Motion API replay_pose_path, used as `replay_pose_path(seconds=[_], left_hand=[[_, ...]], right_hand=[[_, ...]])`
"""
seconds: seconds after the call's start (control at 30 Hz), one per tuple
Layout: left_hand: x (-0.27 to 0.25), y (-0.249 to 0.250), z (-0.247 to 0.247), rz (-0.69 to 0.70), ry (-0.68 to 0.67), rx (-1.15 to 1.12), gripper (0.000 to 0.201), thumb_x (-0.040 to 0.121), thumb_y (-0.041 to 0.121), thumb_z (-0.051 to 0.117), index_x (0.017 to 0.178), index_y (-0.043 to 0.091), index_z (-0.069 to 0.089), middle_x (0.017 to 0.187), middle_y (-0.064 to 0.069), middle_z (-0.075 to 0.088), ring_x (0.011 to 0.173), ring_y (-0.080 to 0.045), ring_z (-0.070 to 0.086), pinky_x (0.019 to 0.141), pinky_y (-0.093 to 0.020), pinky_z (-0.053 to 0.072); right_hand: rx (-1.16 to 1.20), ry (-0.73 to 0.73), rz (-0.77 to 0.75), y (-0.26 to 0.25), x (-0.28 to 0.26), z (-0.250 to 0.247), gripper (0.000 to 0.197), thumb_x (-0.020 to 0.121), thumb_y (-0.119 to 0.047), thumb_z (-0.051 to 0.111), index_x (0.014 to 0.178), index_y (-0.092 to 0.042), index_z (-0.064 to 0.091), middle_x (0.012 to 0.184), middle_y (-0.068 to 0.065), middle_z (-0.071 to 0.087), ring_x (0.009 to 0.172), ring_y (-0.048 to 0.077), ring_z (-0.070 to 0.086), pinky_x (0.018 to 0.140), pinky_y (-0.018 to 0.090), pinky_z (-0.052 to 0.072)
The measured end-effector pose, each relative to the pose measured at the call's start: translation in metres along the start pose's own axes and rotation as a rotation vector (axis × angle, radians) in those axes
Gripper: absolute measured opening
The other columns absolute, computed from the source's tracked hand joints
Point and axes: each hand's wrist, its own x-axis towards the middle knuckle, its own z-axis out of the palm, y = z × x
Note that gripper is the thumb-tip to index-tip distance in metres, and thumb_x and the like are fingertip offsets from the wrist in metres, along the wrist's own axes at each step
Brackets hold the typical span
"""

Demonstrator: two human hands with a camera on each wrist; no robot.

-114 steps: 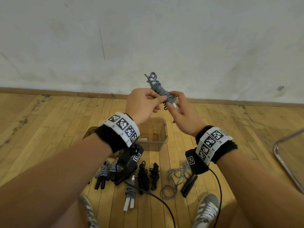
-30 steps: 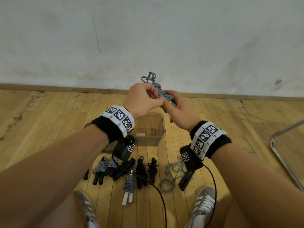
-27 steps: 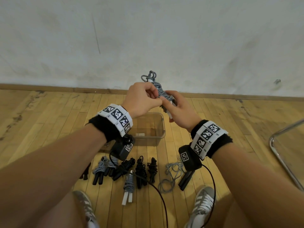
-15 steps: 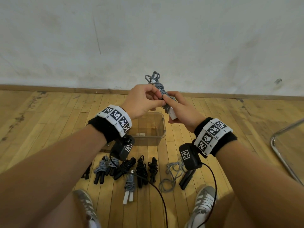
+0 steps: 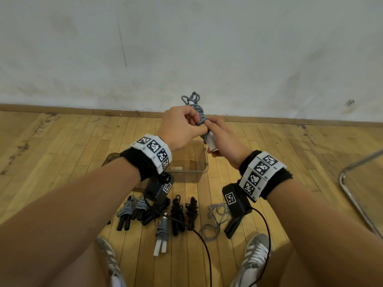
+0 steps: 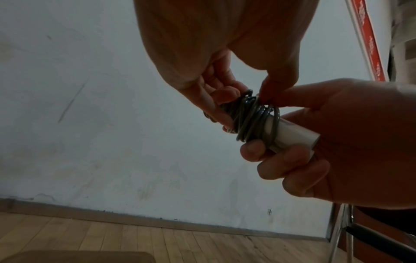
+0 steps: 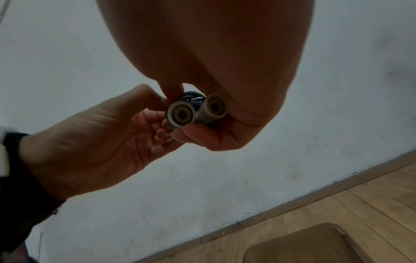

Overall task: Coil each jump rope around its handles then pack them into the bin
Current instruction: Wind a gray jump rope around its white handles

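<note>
Wooden floor ran below a pale wall. Right hand gripped the white handles; left hand pinched the grey jump rope above the bin. Loosened, the coil would likely spring undone.

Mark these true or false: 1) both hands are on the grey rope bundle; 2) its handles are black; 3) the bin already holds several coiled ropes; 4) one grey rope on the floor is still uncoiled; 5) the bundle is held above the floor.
1) True: left hand and right hand both hold the grey rope bundle.
2) False: its handles are white.
3) False: the bin holds no coiled ropes; the coiled ropes lie on the floor.
4) True: the loose grey rope lies tangled beside its black handles.
5) True.
</note>
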Motion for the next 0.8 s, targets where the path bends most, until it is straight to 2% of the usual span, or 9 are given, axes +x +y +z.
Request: replay_pose_path(seconds=[0.2,0.4,0.57,0.67,0.73,0.8], left_hand=[[0.004,-0.002,0.005,-0.008,0.05,-0.034,0.015,0.076,0.014,0.08,0.07,0.014,0.066,0.062,0.006,0.058,0.052,0.0,0.046,0.054,-0.014,0.043],[0.002,-0.009,0.008,0.047,0.055,-0.004,0.013,0.083,0.016,0.076,0.075,0.017,0.066,0.066,0.007,0.059,0.057,0.001,0.048,0.058,-0.013,0.045],[0.005,-0.012,0.006,0.125,-0.014,0.123,0.008,0.092,0.018,0.069,0.087,0.013,0.065,0.077,0.003,0.064,0.065,-0.006,0.053,0.061,-0.016,0.046],[0.006,-0.013,0.006,0.162,-0.083,0.242,0.008,0.097,0.022,0.063,0.093,0.016,0.061,0.088,0.001,0.063,0.067,-0.004,0.052,0.06,-0.013,0.042],[0.006,-0.014,0.006,0.144,-0.13,0.259,0.011,0.1,0.025,0.061,0.095,0.016,0.061,0.092,0.0,0.064,0.071,-0.008,0.058,0.063,-0.017,0.049],[0.007,-0.015,0.003,0.077,-0.185,0.215,0.014,0.099,0.028,0.063,0.097,0.015,0.064,0.092,-0.001,0.067,0.08,-0.019,0.067,0.071,-0.036,0.061]], right_hand=[[-0.03,0.032,0.007,-0.002,0.0,0.003,0.038,0.107,-0.048,0.04,0.132,-0.023,0.052,0.093,0.003,0.064,0.058,0.011,0.057,0.049,0.024,0.044],[-0.007,0.081,0.027,-0.001,0.002,0.004,0.037,0.107,-0.042,0.041,0.131,-0.017,0.054,0.094,0.004,0.063,0.064,0.014,0.056,0.046,0.022,0.046],[-0.041,0.096,0.021,-0.004,0.005,-0.002,0.035,0.106,-0.035,0.045,0.129,-0.01,0.053,0.096,0.005,0.059,0.068,0.015,0.056,0.039,0.017,0.041],[-0.097,0.108,0.005,-0.002,0.007,-0.005,0.034,0.106,-0.034,0.046,0.125,-0.008,0.054,0.093,0.004,0.058,0.07,0.014,0.055,0.039,0.015,0.04],[-0.145,0.12,0.002,0.001,0.009,-0.006,0.033,0.104,-0.035,0.047,0.121,-0.008,0.057,0.09,0.002,0.057,0.07,0.014,0.054,0.041,0.016,0.041],[-0.18,0.132,0.002,0.004,0.011,-0.008,0.036,0.103,-0.035,0.048,0.114,-0.004,0.063,0.083,0.002,0.056,0.065,0.013,0.051,0.044,0.021,0.042]])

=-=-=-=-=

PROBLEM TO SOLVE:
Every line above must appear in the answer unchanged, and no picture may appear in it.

ANSWER SPACE:
Motion API replay_pose_path, used as `replay_pose_path(seconds=[_], left_hand=[[_, ...]], right_hand=[[_, ...]])`
"""
seconds: seconds after the call's start (control at 30 Hz), one per tuple
Layout: left_hand: x (-0.27 to 0.25), y (-0.249 to 0.250), z (-0.247 to 0.247), rz (-0.69 to 0.70), ry (-0.68 to 0.67), rx (-1.15 to 1.12), gripper (0.000 to 0.201), thumb_x (-0.040 to 0.121), thumb_y (-0.041 to 0.121), thumb_z (-0.051 to 0.117), index_x (0.017 to 0.178), index_y (-0.043 to 0.091), index_z (-0.069 to 0.089), middle_x (0.017 to 0.187), middle_y (-0.064 to 0.069), middle_z (-0.075 to 0.088), ring_x (0.011 to 0.173), ring_y (-0.080 to 0.045), ring_z (-0.070 to 0.086), pinky_x (0.019 to 0.141), pinky_y (-0.093 to 0.020), pinky_z (-0.053 to 0.072); right_hand: rx (-1.16 to 1.20), ry (-0.73 to 0.73), rz (-0.77 to 0.75), y (-0.26 to 0.25), x (-0.28 to 0.26), z (-0.250 to 0.247), gripper (0.000 to 0.197), thumb_x (-0.020 to 0.121), thumb_y (-0.119 to 0.047), thumb_z (-0.051 to 0.111), index_x (0.014 to 0.178), index_y (-0.092 to 0.042), index_z (-0.064 to 0.091), middle_x (0.012 to 0.184), middle_y (-0.068 to 0.065), middle_z (-0.071 to 0.087), ring_x (0.009 to 0.172), ring_y (-0.048 to 0.077), ring_z (-0.070 to 0.086), pinky_x (0.018 to 0.140), pinky_y (-0.018 to 0.090), pinky_z (-0.052 to 0.072)
The measured end-effector pose, each relative to the pose measured at the call's start: translation in metres along the start pose's own axes and rotation as a rotation vector (axis × angle, radians) in those axes
Gripper: absolute measured opening
The other columns absolute, computed from the source's tracked hand joints
Point and axes: each hand's wrist, its own x-axis towards the middle knuckle, its own z-axis out of the palm, y = z × x
Note that gripper is the thumb-tip to index-tip distance in metres, and thumb_x and the like are fingertip offsets from the wrist in metres, along the wrist's own axes at each step
Brackets hold the typical span
"""

Demonstrator: two human hands with a camera on each wrist; no robot.

-114 steps: 
-30 steps: 
-27 steps: 
-15 steps: 
+0 steps: 
+0 steps: 
+0 steps: 

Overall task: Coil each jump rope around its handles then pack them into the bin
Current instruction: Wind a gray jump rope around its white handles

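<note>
Wooden floor ran below a pale wall. Right hand gripped the white handles; left hand pinched the grey jump rope above the bin. Loosened, the coil would likely spring undone.

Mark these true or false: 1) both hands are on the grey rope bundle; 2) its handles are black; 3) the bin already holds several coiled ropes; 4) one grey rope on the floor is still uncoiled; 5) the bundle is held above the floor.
1) True: left hand and right hand both hold the grey rope bundle.
2) False: its handles are white.
3) False: the bin holds no coiled ropes; the coiled ropes lie on the floor.
4) True: the loose grey rope lies tangled beside its black handles.
5) True.
</note>
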Motion for the next 0.8 s, targets where the path bends most, until it is straight to 2% of the usual span, or 9 are given, axes +x +y +z.
Request: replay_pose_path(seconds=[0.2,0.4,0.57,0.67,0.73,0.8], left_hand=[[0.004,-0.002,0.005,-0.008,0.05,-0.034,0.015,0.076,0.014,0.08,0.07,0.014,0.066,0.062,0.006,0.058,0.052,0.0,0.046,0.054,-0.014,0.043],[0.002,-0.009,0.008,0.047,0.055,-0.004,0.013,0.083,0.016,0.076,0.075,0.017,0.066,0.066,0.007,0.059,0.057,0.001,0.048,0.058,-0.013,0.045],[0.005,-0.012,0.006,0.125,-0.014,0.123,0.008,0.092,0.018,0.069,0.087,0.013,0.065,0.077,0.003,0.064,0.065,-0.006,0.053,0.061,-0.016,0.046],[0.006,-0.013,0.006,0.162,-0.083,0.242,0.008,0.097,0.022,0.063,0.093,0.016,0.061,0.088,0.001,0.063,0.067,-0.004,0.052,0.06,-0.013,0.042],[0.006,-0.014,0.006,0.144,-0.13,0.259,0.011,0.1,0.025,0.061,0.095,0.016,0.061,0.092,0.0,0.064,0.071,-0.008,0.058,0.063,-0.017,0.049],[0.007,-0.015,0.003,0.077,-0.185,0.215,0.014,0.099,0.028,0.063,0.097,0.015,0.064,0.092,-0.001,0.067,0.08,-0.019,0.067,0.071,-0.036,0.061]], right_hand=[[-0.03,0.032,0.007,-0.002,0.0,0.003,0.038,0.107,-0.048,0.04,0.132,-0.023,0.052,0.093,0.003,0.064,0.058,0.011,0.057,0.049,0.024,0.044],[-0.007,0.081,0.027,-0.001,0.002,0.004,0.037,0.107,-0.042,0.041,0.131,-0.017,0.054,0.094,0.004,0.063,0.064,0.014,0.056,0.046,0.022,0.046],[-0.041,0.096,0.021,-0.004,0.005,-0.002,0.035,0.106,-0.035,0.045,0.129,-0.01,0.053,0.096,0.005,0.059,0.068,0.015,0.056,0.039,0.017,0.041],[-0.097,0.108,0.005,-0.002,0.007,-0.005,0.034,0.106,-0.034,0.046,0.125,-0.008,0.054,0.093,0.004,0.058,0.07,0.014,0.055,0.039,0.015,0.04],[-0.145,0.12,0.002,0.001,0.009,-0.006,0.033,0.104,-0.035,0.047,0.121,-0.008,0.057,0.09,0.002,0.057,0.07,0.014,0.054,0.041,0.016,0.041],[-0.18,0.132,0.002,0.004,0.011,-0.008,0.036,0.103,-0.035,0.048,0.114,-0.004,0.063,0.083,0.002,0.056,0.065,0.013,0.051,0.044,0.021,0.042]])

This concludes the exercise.